What needs to be done
Gather each line of the records where "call" appears.

-*-*-

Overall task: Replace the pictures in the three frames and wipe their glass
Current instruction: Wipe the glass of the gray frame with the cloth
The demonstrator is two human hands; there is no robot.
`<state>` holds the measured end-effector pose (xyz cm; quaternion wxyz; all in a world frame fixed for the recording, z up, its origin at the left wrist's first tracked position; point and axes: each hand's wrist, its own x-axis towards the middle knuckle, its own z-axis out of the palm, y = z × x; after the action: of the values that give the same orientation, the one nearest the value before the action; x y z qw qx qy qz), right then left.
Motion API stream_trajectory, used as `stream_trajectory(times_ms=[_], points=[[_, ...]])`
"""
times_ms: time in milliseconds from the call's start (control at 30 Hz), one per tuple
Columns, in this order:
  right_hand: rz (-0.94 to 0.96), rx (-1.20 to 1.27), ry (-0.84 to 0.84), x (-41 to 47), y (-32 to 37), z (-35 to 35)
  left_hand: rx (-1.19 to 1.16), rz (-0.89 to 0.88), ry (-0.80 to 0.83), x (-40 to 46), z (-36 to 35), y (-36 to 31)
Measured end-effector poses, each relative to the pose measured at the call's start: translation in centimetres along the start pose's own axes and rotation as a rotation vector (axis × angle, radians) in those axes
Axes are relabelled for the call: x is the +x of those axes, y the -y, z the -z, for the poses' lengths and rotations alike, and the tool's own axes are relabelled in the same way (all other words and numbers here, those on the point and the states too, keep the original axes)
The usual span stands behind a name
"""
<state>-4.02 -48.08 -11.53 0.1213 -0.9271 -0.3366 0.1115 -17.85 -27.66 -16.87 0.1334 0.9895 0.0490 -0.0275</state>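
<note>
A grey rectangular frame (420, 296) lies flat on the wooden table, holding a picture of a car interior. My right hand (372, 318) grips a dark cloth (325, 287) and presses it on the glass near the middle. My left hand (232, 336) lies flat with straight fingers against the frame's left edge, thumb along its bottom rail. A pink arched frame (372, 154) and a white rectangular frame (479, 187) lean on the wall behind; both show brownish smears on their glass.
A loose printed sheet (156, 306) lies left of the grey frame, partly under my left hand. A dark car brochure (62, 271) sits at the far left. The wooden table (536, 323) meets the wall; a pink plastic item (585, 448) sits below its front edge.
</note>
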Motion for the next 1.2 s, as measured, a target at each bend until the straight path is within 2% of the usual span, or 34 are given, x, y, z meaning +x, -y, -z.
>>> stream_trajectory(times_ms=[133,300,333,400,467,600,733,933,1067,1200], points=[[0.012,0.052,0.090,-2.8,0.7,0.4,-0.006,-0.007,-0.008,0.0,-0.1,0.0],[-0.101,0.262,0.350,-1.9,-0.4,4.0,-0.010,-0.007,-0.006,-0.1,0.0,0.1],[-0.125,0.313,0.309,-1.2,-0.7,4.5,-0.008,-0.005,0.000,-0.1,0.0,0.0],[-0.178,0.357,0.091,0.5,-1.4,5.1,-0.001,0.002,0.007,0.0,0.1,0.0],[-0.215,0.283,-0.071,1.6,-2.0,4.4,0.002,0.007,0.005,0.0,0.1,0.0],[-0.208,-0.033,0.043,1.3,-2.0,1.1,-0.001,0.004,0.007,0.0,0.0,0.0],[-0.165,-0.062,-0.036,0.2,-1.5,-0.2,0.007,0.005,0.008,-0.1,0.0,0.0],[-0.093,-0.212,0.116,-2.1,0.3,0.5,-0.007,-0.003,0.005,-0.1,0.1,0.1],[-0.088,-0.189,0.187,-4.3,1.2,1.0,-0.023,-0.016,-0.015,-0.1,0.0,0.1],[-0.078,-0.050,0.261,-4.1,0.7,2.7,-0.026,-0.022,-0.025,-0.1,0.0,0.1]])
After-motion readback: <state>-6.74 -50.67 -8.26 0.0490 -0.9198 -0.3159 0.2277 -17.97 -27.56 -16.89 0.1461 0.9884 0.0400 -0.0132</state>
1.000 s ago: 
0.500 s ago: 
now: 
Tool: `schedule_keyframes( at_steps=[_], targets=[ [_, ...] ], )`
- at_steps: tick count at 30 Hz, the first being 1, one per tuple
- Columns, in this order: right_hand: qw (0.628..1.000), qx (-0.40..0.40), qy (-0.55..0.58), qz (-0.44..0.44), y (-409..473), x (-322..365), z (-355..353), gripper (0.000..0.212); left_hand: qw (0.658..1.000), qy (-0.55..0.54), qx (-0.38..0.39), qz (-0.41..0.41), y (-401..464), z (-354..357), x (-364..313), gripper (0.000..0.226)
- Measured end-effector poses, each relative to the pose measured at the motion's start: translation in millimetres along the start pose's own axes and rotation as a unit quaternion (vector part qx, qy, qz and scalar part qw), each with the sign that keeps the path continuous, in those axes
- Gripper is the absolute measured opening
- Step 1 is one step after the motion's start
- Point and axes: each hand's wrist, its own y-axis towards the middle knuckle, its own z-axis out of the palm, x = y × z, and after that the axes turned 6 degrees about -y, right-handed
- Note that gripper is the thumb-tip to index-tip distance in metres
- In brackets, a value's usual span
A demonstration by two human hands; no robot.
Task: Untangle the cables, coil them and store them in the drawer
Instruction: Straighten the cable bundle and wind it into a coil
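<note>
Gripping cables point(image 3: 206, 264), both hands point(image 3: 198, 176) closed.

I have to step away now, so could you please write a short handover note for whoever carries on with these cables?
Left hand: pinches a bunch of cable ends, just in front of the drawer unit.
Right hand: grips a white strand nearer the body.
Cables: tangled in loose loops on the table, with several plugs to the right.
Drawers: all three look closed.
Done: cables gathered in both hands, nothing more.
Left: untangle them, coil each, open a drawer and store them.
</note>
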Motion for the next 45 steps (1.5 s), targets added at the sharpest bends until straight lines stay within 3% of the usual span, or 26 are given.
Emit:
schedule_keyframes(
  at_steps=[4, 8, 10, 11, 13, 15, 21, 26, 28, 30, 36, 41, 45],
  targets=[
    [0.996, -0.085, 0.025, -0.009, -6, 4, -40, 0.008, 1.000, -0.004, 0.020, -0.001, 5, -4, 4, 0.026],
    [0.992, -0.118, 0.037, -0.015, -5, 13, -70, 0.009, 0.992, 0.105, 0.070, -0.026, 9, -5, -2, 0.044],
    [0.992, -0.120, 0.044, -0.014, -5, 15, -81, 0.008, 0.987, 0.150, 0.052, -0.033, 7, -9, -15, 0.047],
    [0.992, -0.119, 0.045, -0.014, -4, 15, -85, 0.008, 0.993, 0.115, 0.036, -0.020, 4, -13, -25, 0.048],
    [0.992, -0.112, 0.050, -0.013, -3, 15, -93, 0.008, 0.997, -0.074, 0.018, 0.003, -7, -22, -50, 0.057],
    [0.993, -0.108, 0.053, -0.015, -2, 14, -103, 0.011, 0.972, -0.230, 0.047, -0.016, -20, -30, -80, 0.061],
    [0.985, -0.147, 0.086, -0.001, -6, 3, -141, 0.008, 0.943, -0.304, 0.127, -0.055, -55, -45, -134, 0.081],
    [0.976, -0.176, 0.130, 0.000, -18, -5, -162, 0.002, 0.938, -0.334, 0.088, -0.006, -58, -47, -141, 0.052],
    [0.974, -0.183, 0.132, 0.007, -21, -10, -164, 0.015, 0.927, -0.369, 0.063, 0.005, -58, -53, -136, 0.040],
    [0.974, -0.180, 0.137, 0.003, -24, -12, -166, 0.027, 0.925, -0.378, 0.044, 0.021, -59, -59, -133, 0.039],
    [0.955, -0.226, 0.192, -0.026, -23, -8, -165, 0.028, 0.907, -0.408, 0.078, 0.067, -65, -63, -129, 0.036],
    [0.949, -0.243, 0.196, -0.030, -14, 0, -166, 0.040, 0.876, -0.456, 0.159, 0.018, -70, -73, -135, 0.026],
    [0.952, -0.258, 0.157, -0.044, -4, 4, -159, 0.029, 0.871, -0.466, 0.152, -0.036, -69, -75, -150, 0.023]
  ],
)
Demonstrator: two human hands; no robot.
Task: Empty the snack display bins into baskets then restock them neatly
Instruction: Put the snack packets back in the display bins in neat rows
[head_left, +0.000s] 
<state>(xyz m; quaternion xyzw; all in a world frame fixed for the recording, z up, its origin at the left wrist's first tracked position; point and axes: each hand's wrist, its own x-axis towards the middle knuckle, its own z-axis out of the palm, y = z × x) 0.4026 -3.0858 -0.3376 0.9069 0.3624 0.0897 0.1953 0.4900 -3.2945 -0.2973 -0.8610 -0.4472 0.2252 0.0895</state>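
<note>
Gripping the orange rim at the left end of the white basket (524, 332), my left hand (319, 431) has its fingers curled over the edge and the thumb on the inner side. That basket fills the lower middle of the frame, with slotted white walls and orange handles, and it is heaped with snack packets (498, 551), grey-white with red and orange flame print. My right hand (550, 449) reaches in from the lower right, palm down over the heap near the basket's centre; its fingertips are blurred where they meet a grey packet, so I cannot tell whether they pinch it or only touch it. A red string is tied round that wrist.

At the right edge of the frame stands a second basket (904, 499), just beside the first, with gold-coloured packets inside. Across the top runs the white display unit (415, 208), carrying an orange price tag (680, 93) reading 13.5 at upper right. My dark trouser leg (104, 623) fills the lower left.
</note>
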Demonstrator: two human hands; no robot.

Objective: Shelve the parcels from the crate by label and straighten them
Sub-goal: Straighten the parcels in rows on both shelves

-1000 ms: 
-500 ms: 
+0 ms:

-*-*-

Exercise solution
times_ms: time in milliseconds from the call's start (control at 30 Hz), one per tuple
Measured end-effector poses, each relative to the pose measured at the call's start: translation in centimetres along the start pose's own axes and rotation as a rotation vector (axis × angle, radians) in those axes
Axes are relabelled for the call: x is the +x of those axes, y the -y, z the -z, for the poses' lengths and rotations alike, and the tool's own axes are relabelled in the same way (all other words and numbers here, those on the point and the states too, keep the original axes)

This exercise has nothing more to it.